- [Your objective] Transcribe the listing in full. Keep every line exactly as it stands.

- [Available data]
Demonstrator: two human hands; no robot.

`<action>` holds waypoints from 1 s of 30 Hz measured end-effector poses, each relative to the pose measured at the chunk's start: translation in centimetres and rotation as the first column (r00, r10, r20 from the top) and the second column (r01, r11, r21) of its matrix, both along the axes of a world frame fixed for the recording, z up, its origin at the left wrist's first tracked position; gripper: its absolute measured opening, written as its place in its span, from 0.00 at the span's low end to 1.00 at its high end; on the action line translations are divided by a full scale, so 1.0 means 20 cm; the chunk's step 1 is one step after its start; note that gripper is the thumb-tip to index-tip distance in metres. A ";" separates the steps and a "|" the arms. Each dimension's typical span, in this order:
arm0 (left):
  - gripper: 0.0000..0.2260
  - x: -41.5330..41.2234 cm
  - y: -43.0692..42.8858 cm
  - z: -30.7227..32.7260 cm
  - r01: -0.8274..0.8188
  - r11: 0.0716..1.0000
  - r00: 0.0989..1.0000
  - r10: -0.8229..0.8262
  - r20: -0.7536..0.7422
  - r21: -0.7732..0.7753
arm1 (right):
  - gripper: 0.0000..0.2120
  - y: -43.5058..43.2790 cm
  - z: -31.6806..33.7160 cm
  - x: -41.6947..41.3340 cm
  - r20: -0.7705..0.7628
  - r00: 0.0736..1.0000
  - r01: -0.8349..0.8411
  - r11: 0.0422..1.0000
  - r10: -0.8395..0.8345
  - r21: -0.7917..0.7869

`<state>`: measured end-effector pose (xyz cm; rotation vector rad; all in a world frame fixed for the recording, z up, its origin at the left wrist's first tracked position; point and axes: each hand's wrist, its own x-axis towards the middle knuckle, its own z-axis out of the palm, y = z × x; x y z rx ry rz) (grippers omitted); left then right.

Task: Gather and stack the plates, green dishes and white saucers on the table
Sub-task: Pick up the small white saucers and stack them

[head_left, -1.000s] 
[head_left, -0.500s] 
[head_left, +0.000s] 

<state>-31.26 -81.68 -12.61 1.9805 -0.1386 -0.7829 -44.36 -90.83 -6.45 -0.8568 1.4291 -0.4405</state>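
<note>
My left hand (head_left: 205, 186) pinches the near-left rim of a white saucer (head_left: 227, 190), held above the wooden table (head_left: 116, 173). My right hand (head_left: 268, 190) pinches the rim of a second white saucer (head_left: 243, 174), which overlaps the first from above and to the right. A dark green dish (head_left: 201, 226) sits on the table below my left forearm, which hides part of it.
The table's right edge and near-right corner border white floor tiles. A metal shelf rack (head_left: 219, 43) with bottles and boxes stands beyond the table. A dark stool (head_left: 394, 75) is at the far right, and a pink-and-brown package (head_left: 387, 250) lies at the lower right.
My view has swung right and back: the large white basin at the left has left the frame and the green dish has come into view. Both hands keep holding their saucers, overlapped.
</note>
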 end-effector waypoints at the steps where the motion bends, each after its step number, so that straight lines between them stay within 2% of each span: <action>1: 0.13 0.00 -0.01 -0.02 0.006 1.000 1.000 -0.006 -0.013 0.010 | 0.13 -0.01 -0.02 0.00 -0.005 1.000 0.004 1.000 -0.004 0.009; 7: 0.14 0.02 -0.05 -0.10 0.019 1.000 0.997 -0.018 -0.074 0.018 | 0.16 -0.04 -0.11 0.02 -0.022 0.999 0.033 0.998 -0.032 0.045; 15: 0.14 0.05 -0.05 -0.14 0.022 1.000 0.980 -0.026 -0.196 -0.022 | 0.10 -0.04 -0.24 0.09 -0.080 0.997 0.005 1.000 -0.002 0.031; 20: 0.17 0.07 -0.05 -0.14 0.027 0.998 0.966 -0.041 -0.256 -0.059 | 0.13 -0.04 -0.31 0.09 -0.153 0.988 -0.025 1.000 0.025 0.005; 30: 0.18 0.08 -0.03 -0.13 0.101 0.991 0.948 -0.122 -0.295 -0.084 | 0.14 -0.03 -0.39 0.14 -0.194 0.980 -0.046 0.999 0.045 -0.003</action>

- [Solved problem]
Demonstrator: two human hands; no robot.

`<action>` holds waypoints from 1 s of 30 Hz measured end-effector poses, each relative to the pose measured at the chunk's start: translation in centimetres and rotation as the first column (r00, r10, r20 from the top) and the second column (r01, r11, r21) of its matrix, both along the axes of a world frame fixed for the recording, z up, its origin at the left wrist's first tracked position; gripper: its absolute measured opening, written as its place in its span, from 0.00 at the span's low end to 1.00 at its high end; on the action line translations are divided by a full scale, so 1.0 means 20 cm; the chunk's step 1 is one step after its start; note that gripper is the thumb-tip to index-tip distance in metres. A ";" separates the steps and a "|" the arms. Each dimension's typical span, in this order:
arm0 (left):
  - gripper: 0.0000..0.2260
  - x: -41.5330..41.2234 cm
  - y: -43.0692..42.8858 cm
  - z: -30.7227..32.7260 cm
  - r01: -0.8274..0.8188
  - r11: 0.0716..1.0000
  - r00: 0.0989..1.0000
  - r10: -0.8229..0.8262
  - r20: -0.7536..0.7422
  - r21: -0.7732..0.7753
arm1 (right):
  - gripper: 0.0000..0.2120
  - y: -43.5058..43.2790 cm
  - z: -31.6806..33.7160 cm
  - x: -41.6947..41.3340 cm
  - r20: -0.7705..0.7628
  - r00: 0.0736..1.0000
  - r01: -0.8349..0.8411
  - r11: 0.0422..1.0000
  - r10: -0.8395..0.8345
  - r21: -0.7917..0.7869

`<state>`: measured end-effector pose (xyz cm; rotation vector rad; all in a world frame fixed for the recording, z up, its origin at the left wrist's first tracked position; point and axes: each hand's wrist, its own x-axis towards the middle knuckle, its own z-axis out of the palm, y = z × x; x y z rx ry rz) (grippers omitted); left then right.

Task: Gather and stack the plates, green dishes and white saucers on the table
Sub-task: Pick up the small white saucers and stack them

[head_left, -1.000s] 
[head_left, -0.500s] 
[head_left, +0.000s] 

<state>-31.26 -81.68 -12.61 1.9805 -0.1386 -0.7829 -44.36 -90.83 -6.45 -0.8568 1.4291 -0.4405</state>
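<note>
My left hand (head_left: 205, 186) pinches the near-left rim of a white saucer (head_left: 227, 190), held above the wooden table (head_left: 116, 173). My right hand (head_left: 268, 190) pinches the rim of a second white saucer (head_left: 243, 174), which overlaps the first from above and to the right. A dark green dish (head_left: 201, 226) sits on the table below my left forearm, which hides part of it.
The table's right edge and near-right corner border white floor tiles. A metal shelf rack (head_left: 219, 43) with bottles and boxes stands beyond the table. A dark stool (head_left: 394, 75) is at the far right, and a pink-and-brown package (head_left: 387, 250) lies at the lower right.
My view has swung right and back: the large white basin at the left has left the frame and the green dish has come into view. Both hands keep holding their saucers, overlapped.
</note>
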 end-effector waypoints at the steps where the motion bends, each after its step number, so that straight lines between them stay within 2% of each span: <action>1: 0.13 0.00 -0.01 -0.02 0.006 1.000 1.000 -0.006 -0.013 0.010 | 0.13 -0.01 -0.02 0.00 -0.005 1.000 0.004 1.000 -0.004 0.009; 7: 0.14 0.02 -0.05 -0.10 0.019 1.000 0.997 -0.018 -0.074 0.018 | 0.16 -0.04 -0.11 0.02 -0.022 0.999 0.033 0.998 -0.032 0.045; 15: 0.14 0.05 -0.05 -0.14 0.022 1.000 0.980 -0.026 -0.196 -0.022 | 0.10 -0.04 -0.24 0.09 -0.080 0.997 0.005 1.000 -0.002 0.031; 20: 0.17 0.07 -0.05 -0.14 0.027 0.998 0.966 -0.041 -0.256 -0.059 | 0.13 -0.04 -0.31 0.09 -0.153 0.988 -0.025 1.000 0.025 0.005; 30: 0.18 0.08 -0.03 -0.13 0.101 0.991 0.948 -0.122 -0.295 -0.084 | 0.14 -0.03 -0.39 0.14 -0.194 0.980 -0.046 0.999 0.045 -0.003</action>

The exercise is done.